**Requirement**
One range is to be output from the listing below, exactly as written: the line with "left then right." to the line with "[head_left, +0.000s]", both kept.

***** Supplied data *****

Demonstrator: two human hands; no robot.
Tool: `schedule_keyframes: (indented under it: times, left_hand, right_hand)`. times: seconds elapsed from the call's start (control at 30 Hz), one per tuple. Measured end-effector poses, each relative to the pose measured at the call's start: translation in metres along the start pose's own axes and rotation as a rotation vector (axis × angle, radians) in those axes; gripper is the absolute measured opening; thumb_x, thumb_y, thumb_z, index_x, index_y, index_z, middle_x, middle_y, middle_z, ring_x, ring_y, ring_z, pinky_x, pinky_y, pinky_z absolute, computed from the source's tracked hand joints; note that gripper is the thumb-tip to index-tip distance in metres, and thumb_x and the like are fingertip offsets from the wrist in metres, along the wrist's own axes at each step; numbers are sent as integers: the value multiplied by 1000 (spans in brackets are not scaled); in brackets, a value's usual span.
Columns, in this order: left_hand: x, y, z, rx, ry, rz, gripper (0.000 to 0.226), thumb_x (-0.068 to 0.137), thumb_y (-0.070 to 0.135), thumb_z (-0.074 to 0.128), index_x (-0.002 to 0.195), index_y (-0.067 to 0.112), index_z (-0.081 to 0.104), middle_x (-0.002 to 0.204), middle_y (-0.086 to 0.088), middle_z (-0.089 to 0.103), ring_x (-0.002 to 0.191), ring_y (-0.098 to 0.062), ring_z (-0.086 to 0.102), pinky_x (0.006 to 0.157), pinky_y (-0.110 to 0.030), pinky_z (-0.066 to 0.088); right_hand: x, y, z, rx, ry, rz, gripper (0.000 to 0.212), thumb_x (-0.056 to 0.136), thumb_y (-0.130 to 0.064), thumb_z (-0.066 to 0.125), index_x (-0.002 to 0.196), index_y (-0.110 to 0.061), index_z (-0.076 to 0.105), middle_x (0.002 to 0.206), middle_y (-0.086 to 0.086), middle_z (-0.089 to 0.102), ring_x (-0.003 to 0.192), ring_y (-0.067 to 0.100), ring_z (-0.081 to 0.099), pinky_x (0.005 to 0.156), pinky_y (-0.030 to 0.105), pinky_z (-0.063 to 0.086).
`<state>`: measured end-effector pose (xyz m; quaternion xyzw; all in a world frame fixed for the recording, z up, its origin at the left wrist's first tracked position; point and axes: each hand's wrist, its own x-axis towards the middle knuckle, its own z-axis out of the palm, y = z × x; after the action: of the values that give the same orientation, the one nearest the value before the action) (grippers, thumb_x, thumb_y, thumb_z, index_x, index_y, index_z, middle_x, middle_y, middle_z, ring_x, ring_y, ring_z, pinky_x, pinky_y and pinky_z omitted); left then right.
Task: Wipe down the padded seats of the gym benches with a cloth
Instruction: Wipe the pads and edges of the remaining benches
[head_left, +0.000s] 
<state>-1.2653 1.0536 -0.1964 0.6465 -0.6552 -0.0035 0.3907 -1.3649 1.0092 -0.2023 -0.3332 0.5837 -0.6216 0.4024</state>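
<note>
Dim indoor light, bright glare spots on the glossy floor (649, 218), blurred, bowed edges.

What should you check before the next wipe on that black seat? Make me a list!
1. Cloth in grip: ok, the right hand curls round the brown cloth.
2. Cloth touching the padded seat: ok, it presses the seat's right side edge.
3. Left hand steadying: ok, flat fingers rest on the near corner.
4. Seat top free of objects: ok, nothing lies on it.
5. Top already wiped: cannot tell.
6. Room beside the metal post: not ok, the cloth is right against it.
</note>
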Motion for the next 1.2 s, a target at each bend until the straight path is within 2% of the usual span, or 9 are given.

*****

**Solution to the exercise**
`<state>`: measured end-effector pose (xyz m; quaternion xyzw; all in a world frame fixed for the recording, z up, its origin at the left wrist's first tracked position; point and axes: each hand's wrist, its own x-axis towards the middle knuckle, its own z-axis out of the palm, y = z × x; after the action: of the values that give the same orientation, the one nearest the value before the action) (grippers, thumb_x, thumb_y, thumb_z, index_x, index_y, index_z, middle_x, middle_y, middle_z, ring_x, ring_y, ring_z, pinky_x, pinky_y and pinky_z omitted); left then right.
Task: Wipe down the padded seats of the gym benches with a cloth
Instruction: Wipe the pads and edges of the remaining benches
[head_left, +0.000s] 

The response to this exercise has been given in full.